Task: For this exercise, copy exactly the lines below from the one with "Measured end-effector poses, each" through the one with "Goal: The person" and leave out the pictures.

Supplied information:
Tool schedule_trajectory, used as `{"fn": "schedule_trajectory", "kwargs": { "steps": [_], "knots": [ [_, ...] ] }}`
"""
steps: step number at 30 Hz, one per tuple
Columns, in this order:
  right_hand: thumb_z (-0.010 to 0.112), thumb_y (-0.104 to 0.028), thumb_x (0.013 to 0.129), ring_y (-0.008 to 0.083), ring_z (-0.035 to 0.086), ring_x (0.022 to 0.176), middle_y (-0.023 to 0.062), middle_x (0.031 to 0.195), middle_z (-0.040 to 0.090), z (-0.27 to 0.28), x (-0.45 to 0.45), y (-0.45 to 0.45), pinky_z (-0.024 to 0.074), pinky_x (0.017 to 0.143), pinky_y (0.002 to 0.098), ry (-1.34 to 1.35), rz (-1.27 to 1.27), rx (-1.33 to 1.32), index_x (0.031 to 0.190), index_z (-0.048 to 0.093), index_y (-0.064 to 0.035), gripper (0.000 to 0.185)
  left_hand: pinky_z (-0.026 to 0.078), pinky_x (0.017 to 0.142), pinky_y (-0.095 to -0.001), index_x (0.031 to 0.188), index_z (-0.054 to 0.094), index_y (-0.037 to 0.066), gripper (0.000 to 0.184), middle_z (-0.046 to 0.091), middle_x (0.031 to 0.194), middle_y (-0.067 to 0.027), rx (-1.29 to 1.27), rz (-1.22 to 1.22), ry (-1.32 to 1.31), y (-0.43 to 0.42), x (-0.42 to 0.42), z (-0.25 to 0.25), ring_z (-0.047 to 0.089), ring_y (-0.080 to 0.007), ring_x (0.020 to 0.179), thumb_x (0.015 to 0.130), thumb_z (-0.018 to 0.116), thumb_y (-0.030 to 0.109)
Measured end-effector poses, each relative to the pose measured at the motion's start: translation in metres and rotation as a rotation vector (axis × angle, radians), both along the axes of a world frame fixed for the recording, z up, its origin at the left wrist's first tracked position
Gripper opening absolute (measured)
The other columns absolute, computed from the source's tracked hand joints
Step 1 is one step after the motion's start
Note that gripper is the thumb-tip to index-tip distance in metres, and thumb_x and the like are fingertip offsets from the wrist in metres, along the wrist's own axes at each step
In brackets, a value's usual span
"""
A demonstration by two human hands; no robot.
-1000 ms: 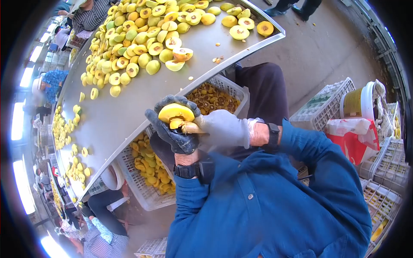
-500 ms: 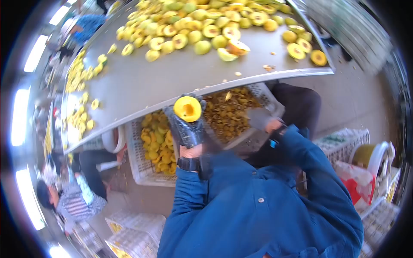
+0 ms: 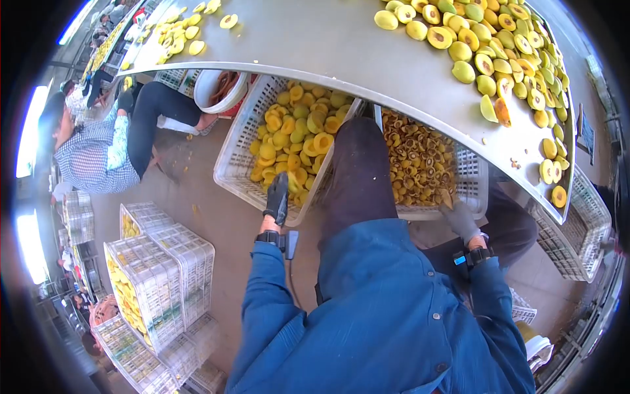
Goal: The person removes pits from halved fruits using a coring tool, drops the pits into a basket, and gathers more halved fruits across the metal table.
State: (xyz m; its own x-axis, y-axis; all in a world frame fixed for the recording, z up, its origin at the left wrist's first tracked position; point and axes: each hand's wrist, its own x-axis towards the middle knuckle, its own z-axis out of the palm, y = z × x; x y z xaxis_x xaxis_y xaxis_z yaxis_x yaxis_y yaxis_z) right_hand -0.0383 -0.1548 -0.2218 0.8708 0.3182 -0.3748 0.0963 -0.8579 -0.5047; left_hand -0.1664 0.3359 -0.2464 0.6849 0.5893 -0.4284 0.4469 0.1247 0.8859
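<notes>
My left hand [image 3: 277,199], in a dark glove, is at the near left edge of a white crate [image 3: 230,172] of yellow fruit halves [image 3: 283,139]. Its fingers are stretched out, seen edge-on, beside the fruit. My right hand [image 3: 461,220], in a grey glove, is at the near edge of a second crate [image 3: 474,187], which holds brown-centred cut pieces [image 3: 420,157]. Its fingers are closed round a small brownish thing [image 3: 447,197], too small to make out.
A metal table [image 3: 315,49] bearing fruit halves [image 3: 462,51] spans the top. My knee stands between the crates. Stacked crates [image 3: 157,282] are at lower left, a seated person [image 3: 98,154] at left, a white bucket [image 3: 226,98] under the table, and another crate [image 3: 577,230] at right.
The view has swung left and down. My left hand has gone from holding up a fruit half to the fruit crate's edge. My right hand has parted from it to the other crate.
</notes>
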Motion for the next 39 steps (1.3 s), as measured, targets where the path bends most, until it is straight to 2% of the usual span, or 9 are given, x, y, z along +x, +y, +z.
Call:
{"fn": "schedule_trajectory", "kwargs": {
  "steps": [4,6,10,15,23,27,28,30,39],
  "knots": [
    [0.061,-0.030,0.089,0.0403,0.065,0.080,0.0255,0.086,0.065,-0.003,-0.006,0.000,0.0499,0.068,0.0478,-0.225,0.326,-0.136,0.113,0.059,-0.0003,0.038,0.035,0.109,-0.0358,0.131,0.053,-0.003,0.044,0.055,0.134,-0.0182,0.989,-0.429,-0.016,0.064,-0.021,-0.057,0.049,-0.0264,0.128,0.101,0.048,0.028],
    [0.062,-0.029,0.088,0.0421,0.064,0.080,0.0259,0.084,0.065,0.007,-0.012,0.014,0.0500,0.067,0.0478,-0.055,0.030,0.005,0.110,0.060,-0.0027,0.034,0.039,0.106,-0.0380,0.130,0.054,-0.002,0.038,0.057,0.132,-0.0181,0.671,-0.183,-0.223,0.003,0.042,0.051,0.052,-0.0298,0.124,0.098,0.052,0.019],
    [0.063,-0.030,0.088,0.0416,0.065,0.078,0.0241,0.084,0.066,0.025,-0.020,0.025,0.0507,0.067,0.0463,-0.006,-0.026,0.118,0.109,0.061,-0.0048,0.033,0.044,0.101,-0.0409,0.126,0.057,0.000,0.034,0.060,0.125,-0.0181,0.877,-0.450,-0.662,-0.091,0.156,0.153,0.056,-0.0331,0.118,0.093,0.058,0.010],
    [0.062,-0.032,0.089,0.0405,0.065,0.076,0.0232,0.085,0.066,0.034,-0.027,0.030,0.0508,0.066,0.0460,0.085,-0.107,0.126,0.102,0.061,-0.0043,0.030,0.044,0.101,-0.0432,0.127,0.055,0.004,0.043,0.058,0.127,-0.0187,1.041,-0.932,-0.884,-0.192,0.308,0.166,0.055,-0.0365,0.118,0.087,0.064,0.017],
    [0.061,-0.034,0.089,0.0414,0.065,0.069,0.0226,0.075,0.066,0.051,-0.028,0.015,0.0507,0.062,0.0491,-0.048,-0.324,0.295,0.102,0.058,-0.0033,0.034,0.038,0.104,-0.0510,0.141,0.042,0.010,0.065,0.044,0.141,-0.0216,1.434,-1.295,-0.403,-0.282,0.429,0.123,0.047,-0.0382,0.126,0.086,0.065,0.035],
    [0.063,-0.031,0.088,0.0416,0.063,0.067,0.0236,0.072,0.063,0.062,-0.031,0.001,0.0501,0.060,0.0481,-0.128,-0.404,0.421,0.102,0.057,-0.0039,0.031,0.052,0.085,-0.0436,0.131,0.053,0.004,0.050,0.060,0.120,-0.0163,0.830,-1.157,-0.542,-0.260,0.410,0.119,0.061,-0.0279,0.105,0.090,0.063,0.032],
    [0.063,-0.030,0.088,0.0417,0.063,0.066,0.0239,0.072,0.063,0.073,-0.027,-0.001,0.0498,0.060,0.0479,-0.114,-0.418,0.433,0.101,0.056,-0.0041,0.030,0.058,0.072,-0.0378,0.130,0.052,0.001,0.045,0.062,0.114,-0.0139,0.053,-1.051,-0.258,-0.256,0.392,0.141,0.066,-0.0246,0.093,0.096,0.057,0.031],
    [0.065,-0.029,0.087,0.0412,0.063,0.067,0.0240,0.069,0.061,0.095,-0.015,0.002,0.0488,0.058,0.0475,-0.177,-0.399,0.479,0.100,0.055,-0.0047,0.030,0.059,0.066,-0.0341,0.130,0.050,-0.001,0.044,0.064,0.107,-0.0128,-0.326,-0.940,-0.376,-0.244,0.341,0.161,0.067,-0.0225,0.083,0.099,0.050,0.031],
    [0.066,-0.030,0.085,0.0394,0.063,0.061,0.0193,0.064,0.062,0.194,0.000,0.057,0.0496,0.056,0.0483,-0.418,-0.316,0.500,0.095,0.055,-0.0071,0.027,0.052,0.079,-0.0331,0.125,0.054,-0.002,0.041,0.064,0.111,-0.0135,0.186,-0.821,-0.601,-0.265,0.170,0.209,0.063,-0.0218,0.093,0.103,0.040,0.029]
  ]
}}
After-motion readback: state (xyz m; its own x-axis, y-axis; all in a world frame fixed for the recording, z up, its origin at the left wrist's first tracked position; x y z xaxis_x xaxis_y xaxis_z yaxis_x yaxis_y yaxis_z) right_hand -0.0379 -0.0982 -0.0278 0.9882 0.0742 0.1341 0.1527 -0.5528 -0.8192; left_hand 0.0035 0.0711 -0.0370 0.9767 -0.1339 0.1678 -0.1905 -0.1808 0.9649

Exercise output:
Measured end-effector poses, each relative to the pose measured at the motion's start: translation in metres and rotation as a rotation vector (axis × angle, radians), both along the axes of a world frame fixed for the recording, z up, its origin at the left wrist's first tracked position
Gripper opening absolute (measured)
The other columns absolute, computed from the source's tracked hand joints
Step 1 is one step after the motion's start
Note that gripper is the thumb-tip to index-tip distance in metres, and thumb_x and the like are fingertip offsets from the wrist in metres, along the wrist's own axes at each step
In brackets, a value's usual span
"""
A demonstration by two human hands; no robot.
-1000 ms: 
-500 ms: 
+0 ms: 
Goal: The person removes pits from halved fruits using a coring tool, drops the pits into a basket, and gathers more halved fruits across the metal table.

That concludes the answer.